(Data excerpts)
********
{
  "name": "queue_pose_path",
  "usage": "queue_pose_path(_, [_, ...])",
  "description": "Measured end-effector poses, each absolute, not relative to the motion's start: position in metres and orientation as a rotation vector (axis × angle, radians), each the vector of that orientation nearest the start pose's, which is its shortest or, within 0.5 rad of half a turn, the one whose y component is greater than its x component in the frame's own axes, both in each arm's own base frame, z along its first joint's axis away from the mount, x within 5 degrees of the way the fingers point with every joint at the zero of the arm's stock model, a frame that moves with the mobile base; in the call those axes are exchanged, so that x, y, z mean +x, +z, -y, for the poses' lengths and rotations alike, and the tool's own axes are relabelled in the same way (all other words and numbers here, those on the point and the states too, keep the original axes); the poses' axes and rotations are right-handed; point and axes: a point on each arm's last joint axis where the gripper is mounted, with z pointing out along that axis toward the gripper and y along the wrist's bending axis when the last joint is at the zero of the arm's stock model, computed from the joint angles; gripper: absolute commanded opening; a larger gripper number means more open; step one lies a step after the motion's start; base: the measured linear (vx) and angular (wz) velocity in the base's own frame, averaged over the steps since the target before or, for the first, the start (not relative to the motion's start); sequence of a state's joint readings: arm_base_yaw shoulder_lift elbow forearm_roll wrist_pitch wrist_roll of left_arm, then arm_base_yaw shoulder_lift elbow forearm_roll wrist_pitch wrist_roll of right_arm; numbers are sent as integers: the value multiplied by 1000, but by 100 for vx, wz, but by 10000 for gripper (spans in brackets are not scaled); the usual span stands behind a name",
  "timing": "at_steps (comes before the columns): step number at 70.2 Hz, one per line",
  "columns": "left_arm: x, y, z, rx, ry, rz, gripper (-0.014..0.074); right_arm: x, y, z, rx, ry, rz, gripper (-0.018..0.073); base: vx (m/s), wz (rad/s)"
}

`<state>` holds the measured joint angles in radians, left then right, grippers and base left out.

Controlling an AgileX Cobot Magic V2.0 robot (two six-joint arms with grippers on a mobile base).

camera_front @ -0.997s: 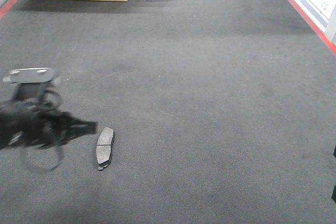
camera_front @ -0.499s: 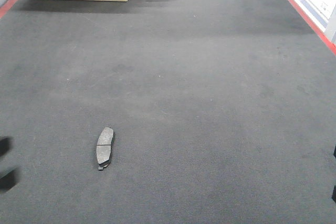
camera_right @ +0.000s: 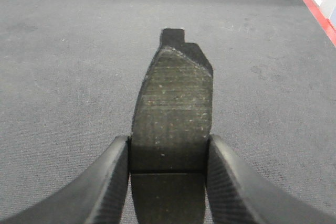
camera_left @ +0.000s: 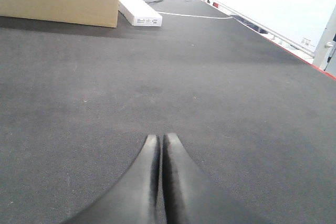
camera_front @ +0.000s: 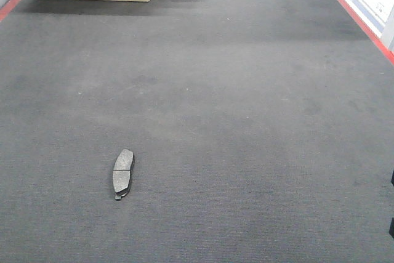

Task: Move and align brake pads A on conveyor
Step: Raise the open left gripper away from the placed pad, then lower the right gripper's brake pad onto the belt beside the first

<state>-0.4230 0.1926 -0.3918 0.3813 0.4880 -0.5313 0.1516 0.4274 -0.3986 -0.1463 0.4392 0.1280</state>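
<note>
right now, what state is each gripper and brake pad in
left gripper, jaws shut, nothing between them
right gripper, jaws shut on held brake pad
held brake pad, clamped, far end sticking out forward
loose brake pad, lying flat on the conveyor, free

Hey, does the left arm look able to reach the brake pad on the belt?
Probably yes. The brake pad lies alone on the open conveyor, nothing near it. The left tool is shut and empty, so it must open first. Reach distance is unclear.
</note>
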Motion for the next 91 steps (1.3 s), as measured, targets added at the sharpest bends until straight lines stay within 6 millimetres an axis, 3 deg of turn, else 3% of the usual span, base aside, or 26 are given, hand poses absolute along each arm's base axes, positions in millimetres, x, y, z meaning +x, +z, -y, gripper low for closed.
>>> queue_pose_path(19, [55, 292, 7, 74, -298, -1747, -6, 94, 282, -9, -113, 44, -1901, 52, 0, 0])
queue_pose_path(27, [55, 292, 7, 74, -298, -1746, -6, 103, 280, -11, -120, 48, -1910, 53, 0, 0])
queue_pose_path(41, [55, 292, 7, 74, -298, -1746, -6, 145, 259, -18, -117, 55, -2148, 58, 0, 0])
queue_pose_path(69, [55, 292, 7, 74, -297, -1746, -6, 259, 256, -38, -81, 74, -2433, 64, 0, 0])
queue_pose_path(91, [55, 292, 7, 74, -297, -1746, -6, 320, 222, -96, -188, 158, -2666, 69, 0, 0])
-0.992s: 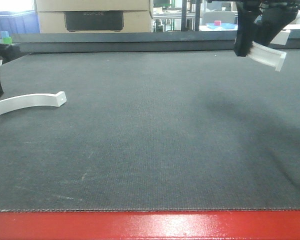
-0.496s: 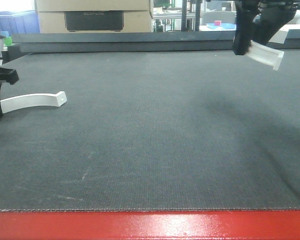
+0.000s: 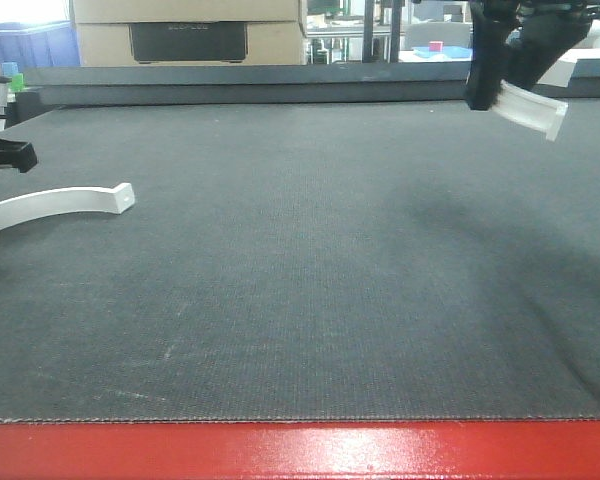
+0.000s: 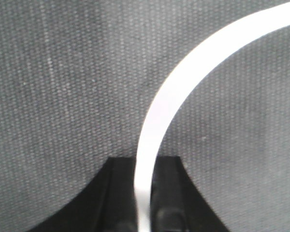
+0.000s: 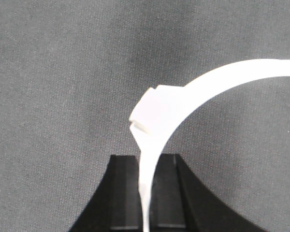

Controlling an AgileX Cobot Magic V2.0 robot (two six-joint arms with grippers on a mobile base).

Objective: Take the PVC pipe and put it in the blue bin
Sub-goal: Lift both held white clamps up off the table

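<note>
**Both arms hold a pipe piece; the left one has edged left**

The left gripper (image 4: 144, 162) sits at the left edge of the dark grey mat (image 3: 310, 290). Its 2 fingers are pressed against the sides of the left PVC pipe (image 3: 65, 201). This white curved strip arcs rightward, and its blocky end rests on the mat. Compared with 0.5 s ago, more of the strip shows to the left and the gripper covers less of it. The blocky end is in nearly the same place.

The right gripper (image 5: 145, 160) is high at the far right, clamped on the right PVC pipe (image 3: 528, 106). That pipe is held clear above the mat, tilting down to the right. It has barely moved since 0.5 s ago.
</note>
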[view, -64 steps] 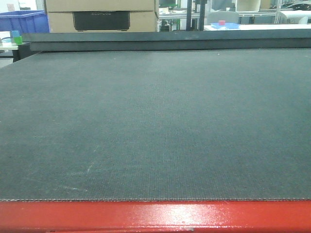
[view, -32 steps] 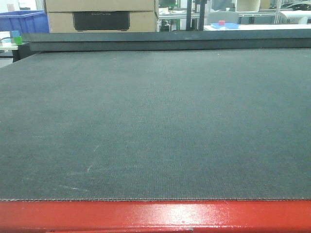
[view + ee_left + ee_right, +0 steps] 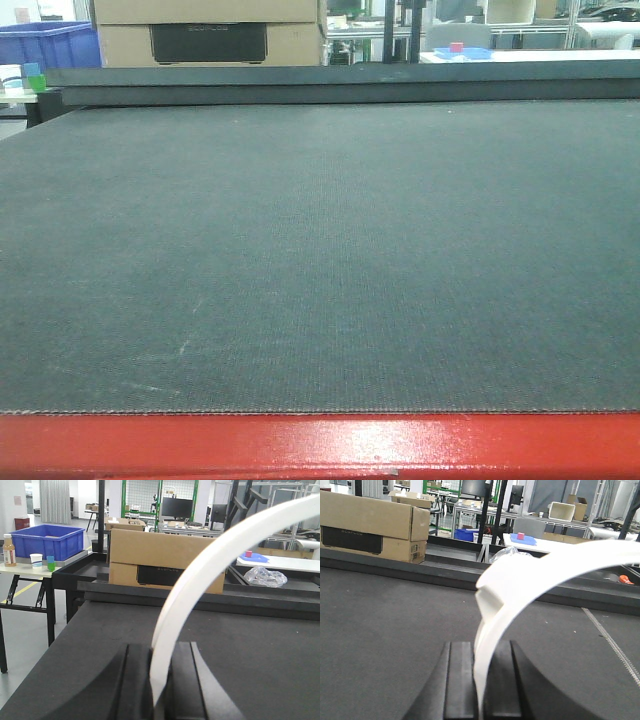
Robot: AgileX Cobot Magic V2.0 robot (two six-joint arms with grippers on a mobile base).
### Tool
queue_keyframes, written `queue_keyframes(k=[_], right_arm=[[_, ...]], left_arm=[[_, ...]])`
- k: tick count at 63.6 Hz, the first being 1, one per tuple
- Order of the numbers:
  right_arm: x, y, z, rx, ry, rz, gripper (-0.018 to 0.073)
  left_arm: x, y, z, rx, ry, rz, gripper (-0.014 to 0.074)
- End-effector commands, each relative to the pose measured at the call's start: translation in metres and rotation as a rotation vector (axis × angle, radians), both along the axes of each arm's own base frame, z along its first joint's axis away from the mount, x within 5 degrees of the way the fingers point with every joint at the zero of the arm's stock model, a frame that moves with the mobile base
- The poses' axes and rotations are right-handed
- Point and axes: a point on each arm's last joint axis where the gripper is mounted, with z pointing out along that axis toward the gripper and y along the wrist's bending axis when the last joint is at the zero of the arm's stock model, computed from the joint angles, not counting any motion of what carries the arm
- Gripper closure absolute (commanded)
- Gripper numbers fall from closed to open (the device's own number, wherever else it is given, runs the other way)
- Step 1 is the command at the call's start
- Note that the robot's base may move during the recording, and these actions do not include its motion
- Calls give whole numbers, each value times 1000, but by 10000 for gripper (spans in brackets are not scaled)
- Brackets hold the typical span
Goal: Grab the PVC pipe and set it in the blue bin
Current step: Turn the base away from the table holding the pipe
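In the left wrist view my left gripper (image 3: 161, 652) is shut on a white curved strip (image 3: 210, 555), perhaps the PVC pipe, which arcs up and to the right. In the right wrist view my right gripper (image 3: 482, 650) is shut on a similar white curved strip (image 3: 535, 572) that also arcs to the right. I cannot tell whether they are one piece. The blue bin (image 3: 47, 540) stands on a side table at the far left, and also shows in the front view (image 3: 45, 42). The front view shows neither gripper nor pipe.
A dark felt table (image 3: 320, 250) with a red front edge (image 3: 320, 445) fills the front view. A cardboard box (image 3: 165, 560) stands beyond its far rail (image 3: 340, 85). A crumpled clear plastic bag (image 3: 267, 576) lies at the back right. A bottle (image 3: 7, 550) and cups stand beside the bin.
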Motion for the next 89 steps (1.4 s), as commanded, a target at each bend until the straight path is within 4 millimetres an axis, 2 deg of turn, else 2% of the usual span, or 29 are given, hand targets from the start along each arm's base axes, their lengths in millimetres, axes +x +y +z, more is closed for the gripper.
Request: queue_keyframes(k=[1, 89], right_arm=[[-2, 0, 5, -16, -36, -2, 727], [-2, 0, 5, -16, -36, -2, 727]], left_arm=[[-2, 0, 4, -6, -33, -1, 707], [-2, 0, 4, -6, -33, -1, 707]])
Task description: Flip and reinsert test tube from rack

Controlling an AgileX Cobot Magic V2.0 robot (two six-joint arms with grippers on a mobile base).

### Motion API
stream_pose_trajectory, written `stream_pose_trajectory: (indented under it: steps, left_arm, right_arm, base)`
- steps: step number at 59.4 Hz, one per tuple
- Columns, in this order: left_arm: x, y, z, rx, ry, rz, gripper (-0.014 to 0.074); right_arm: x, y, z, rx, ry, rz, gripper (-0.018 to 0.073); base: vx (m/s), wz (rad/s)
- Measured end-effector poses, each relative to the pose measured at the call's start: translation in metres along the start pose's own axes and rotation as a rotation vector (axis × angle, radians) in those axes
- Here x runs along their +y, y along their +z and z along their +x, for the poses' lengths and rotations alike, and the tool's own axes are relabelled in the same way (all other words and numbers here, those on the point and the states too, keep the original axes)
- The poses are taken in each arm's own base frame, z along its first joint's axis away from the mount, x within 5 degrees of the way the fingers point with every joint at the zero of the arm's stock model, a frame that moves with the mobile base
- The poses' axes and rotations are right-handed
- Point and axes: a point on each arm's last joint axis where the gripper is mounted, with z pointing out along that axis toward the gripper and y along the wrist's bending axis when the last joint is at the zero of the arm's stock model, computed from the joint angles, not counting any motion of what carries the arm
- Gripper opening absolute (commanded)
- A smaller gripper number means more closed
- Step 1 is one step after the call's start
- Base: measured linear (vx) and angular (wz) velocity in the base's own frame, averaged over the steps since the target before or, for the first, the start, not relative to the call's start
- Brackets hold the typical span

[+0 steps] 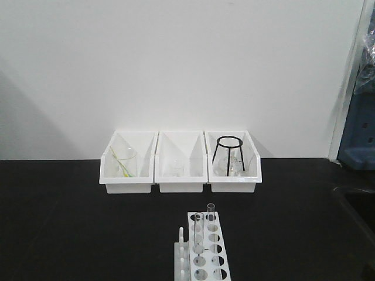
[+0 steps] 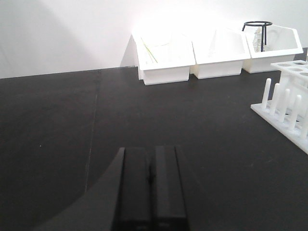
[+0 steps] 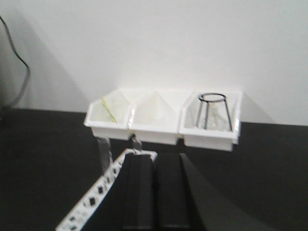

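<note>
The white rack (image 1: 203, 254) stands at the front middle of the black table, pegs on its left side. Two clear test tubes stand upright in it, one at the far end (image 1: 210, 213) and one just nearer and to the left (image 1: 198, 229). Neither gripper shows in the front view. In the left wrist view my left gripper (image 2: 151, 150) is shut and empty, low over bare table, with the rack (image 2: 287, 103) well off to its right. In the right wrist view my right gripper (image 3: 154, 158) is shut and empty beside the rack (image 3: 98, 192), and the tubes (image 3: 103, 153) are blurred.
Three white bins stand in a row against the back wall: the left one (image 1: 127, 155) holds a glass beaker, the middle one (image 1: 180, 157) small glassware, the right one (image 1: 233, 155) a black wire stand. A dark sink edge (image 1: 354, 205) lies at the right.
</note>
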Motion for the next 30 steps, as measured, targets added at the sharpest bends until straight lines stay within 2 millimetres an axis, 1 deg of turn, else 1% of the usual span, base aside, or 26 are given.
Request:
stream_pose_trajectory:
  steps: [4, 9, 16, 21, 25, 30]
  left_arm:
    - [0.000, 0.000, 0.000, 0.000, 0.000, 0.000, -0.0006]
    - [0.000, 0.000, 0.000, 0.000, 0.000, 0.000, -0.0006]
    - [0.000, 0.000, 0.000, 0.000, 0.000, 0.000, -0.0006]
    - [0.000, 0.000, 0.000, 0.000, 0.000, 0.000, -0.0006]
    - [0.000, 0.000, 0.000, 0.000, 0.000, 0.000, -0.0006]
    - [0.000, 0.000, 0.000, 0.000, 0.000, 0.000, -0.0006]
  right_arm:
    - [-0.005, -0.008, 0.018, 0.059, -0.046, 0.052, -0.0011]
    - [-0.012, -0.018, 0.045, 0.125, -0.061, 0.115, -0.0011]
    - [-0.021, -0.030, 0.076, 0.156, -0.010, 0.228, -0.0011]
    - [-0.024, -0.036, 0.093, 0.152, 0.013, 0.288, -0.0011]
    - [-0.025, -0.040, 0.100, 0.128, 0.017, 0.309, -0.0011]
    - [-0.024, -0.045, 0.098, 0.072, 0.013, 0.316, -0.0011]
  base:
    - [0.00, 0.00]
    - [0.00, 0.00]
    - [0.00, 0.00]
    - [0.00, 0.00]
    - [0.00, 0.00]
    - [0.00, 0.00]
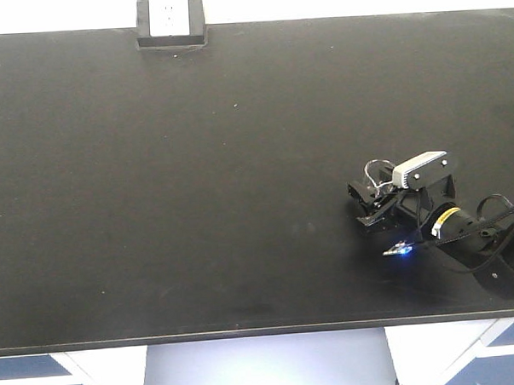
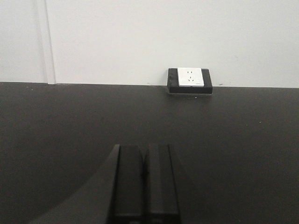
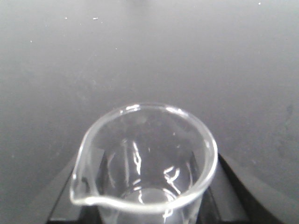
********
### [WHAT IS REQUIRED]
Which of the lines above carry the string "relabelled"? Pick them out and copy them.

### [RESPONSE FOR THIS EXERCISE]
  "description": "Measured end-effector poses, each absolute, not relative to the motion's start: position in metres and orientation as a rotation vector (axis × angle, radians), each the vector of that orientation nearest the start pose's, which is its shortest or, within 0.5 rad of half a turn, the one whose y component is greater than its x component in the frame's own axes, both in each arm's own base frame, z along its first joint's axis away from the mount, x within 5 degrees of the way the fingers point with every joint at the zero of the arm's stock model, a frame that moves with the mobile base; in the call those axes are exchanged, so that x, y, z mean +x, +z, -y, for the poses' lengths and rotations alike, and the tool's own axes are relabelled in the same way (all other words and numbers here, those on the point and the states too, keep the original axes); the poses' axes and rotations are right-handed; point and axes: a point on each arm's last joint axis where the gripper is mounted, with z pointing out along that axis toward the gripper and y along the wrist's bending axis when the last joint is at the zero of the arm's stock model, computed from the joint angles; gripper: absolute commanded opening; a larger gripper number means more open; step one lies a step after the motion's start; base: the measured linear (vx) and angular (wz) velocity in the base's own frame, averaged over the steps since the target before or, for the first, the start (not relative to the motion's start); sequence of a state's joint readings: arm_base_yaw shoulder_lift elbow forearm_roll wrist_pitch wrist_roll of left_arm, then arm_base_yaw shoulder_lift elbow forearm_roll wrist_pitch wrist_roll of right_arm; numbers are sent as integers: the value multiplied by 1000, but by 100 for vx, wz, but by 10000 for gripper (spans in brackets are not scaled); the usual span stands behind a name",
- Here x runs along their +y, y along their +z and z along their +x, for the poses' lengths and rotations alike, and the tool's own axes are relabelled in the same way (all other words and numbers here, those on the point and the states too, keep the original axes)

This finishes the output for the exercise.